But the ordinary man is probably hurried on some great city, forgetful of that other world of men which he just touched the fringe, not knowing that he is passing by a quite other side of life, replete with human interest, characterised by unrewarded courage and unsung heroism, and rich in all the fruits which are ripened in men in constant contact with the greatest forces of Nature. For it is above all in the men who handle sails that the self-reliance which is bred by tempest, darkness, and the shadow of the Angel of Death reaches its highest point. The seriousness, from this point of view, of the loss of masts and yards to the Navy has been fully recognised, and it has only been reluctantly acceded to on account of the pressing importance of other more essential forms of training. But among the coasters and fishermen of the world the mast and sail more than hold their own, and here the student of the sea will find himself in a by-path of the modern world, among the old thoughts, the old traditions, the old methods, and the old virtues of the great seas. And when this civilisation shall have condemned itself and passed the way of others, the lugsail and the lateen will still be navigating the deep, conned by other races, but the same grim, great-hearted sailor men.

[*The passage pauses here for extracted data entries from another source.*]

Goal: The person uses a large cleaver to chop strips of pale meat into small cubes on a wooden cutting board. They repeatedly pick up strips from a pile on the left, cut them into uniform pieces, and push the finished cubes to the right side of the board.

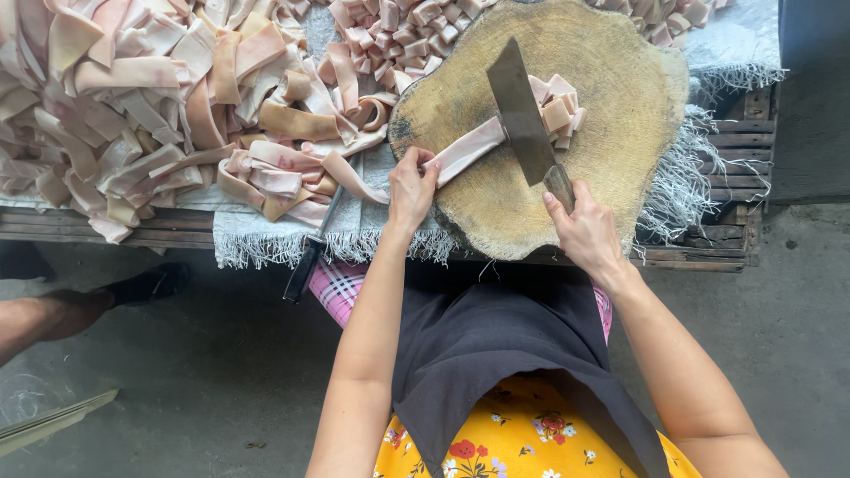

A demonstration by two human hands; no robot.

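Observation:
A round wooden chopping block (611, 133) lies on a low slatted bench. Across it stretches a long pale pink strip of pork skin (465, 152). My left hand (411, 188) pinches the near end of that strip at the block's left edge. My right hand (584, 232) grips the wooden handle of a dark cleaver (522, 115), whose blade rests edge-down on the strip. Beyond the blade sits a small cluster of cut square pieces (558, 111).
A big heap of uncut strips (133, 97) covers the bench's left side on a white fringed cloth (354, 226). Cut squares (398, 35) pile up behind the block. A second knife (310, 252) hangs over the bench edge. Another person's leg (53, 314) is at left.

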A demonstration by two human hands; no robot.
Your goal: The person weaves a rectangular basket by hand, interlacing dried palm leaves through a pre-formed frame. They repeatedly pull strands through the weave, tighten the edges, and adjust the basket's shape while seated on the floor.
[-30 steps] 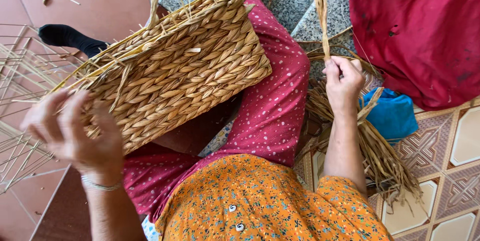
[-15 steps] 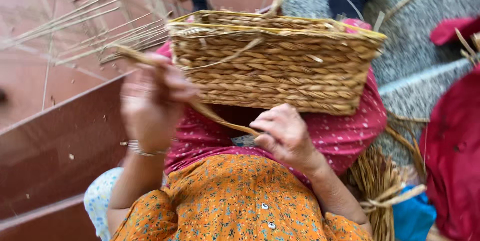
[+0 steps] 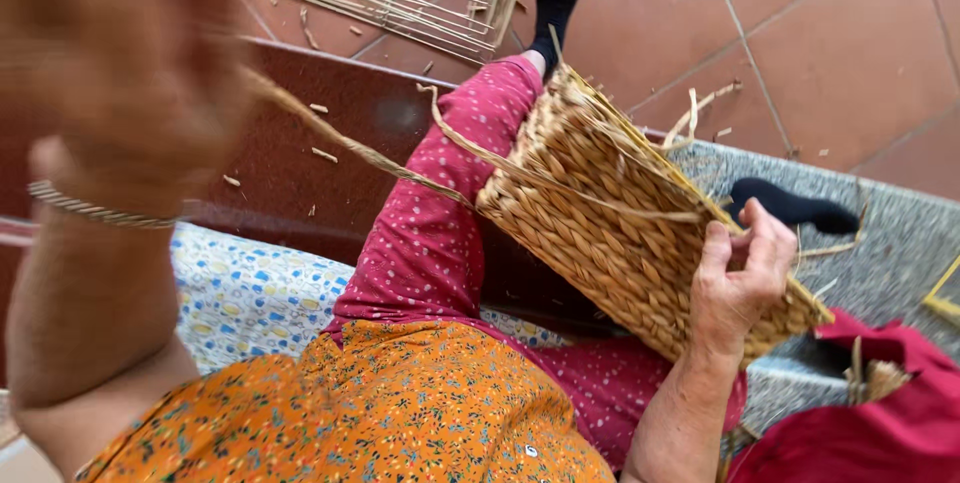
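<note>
Basket (image 3: 610, 213) lies tilted across lap, on pink-trousered legs. R hand (image 3: 742, 278) grips its near rim, fingers curled over. L hand (image 3: 130, 43) raised close to cam, blurred, closed on strand (image 3: 350, 148) running to basket.

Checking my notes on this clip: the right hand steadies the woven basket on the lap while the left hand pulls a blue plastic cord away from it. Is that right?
Not quite. The head view shows the left hand pulling a tan twisted straw strand, not a blue plastic cord. The rest holds: the right hand steadies the woven basket on the lap.
</note>
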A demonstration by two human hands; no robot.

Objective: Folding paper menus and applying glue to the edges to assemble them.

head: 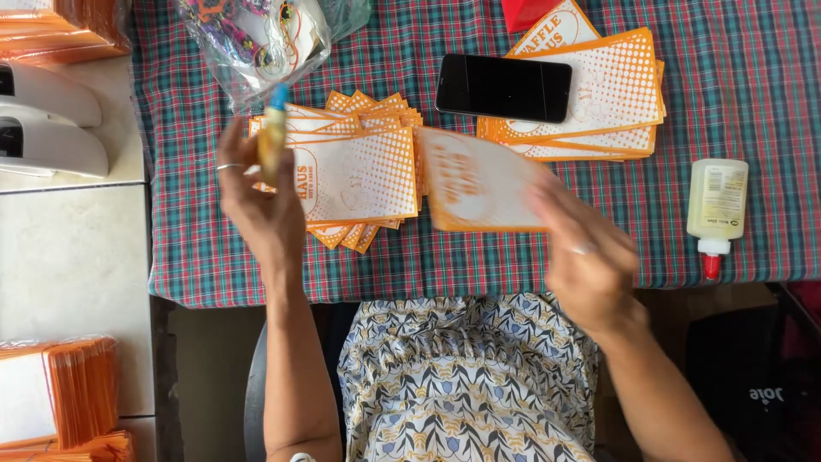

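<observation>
Table (197, 257), plaid-covered: two stacks of orange-and-white paper sleeves, one fanned stack (355, 175) at centre and one far stack (599, 103) under one black phone (503, 87); one glue bottle (717, 214) lying at right; one clear plastic bag (256, 43) of colourful items, far left. Left hand (256, 201), raised, fingers closed around one blue-capped glue stick (274, 133) over the fanned stack. Right hand (586, 252) grips one blurred single sleeve (479, 184), lifted near centre.

A small glue bottle (274, 128) with a blue cap stands nearly upright, blurred, above a fanned stack of orange-and-white paper sleeves (355, 175) on the cloth. One orange-edged white sleeve (479, 184) is lifted just right of that stack, tilted and blurred.
</observation>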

Combined with the strong conservatism which characterizes it, there is along every coastline a singular ability to modify custom to meet new requirements, and a power of adaptation to different conditions which is perhaps unsurpassed in any pursuit of man. The study of the types of craft and rig which have been developed by different races under varying conditions becomes, from this point of view, one of absorbing interest and value.

There is nothing sordid, cramped, or unhealthy for body or mind in what a man may learn from sailing boats. It is a subject, beyond most, shrouded about by the immensities which are the 'vesture of the Eternal.' Leading into the solitudes of Nature, and into the presence of the Immeasurable, it must needs enlarge men's natures, in a degree impossible in much of modern Western life.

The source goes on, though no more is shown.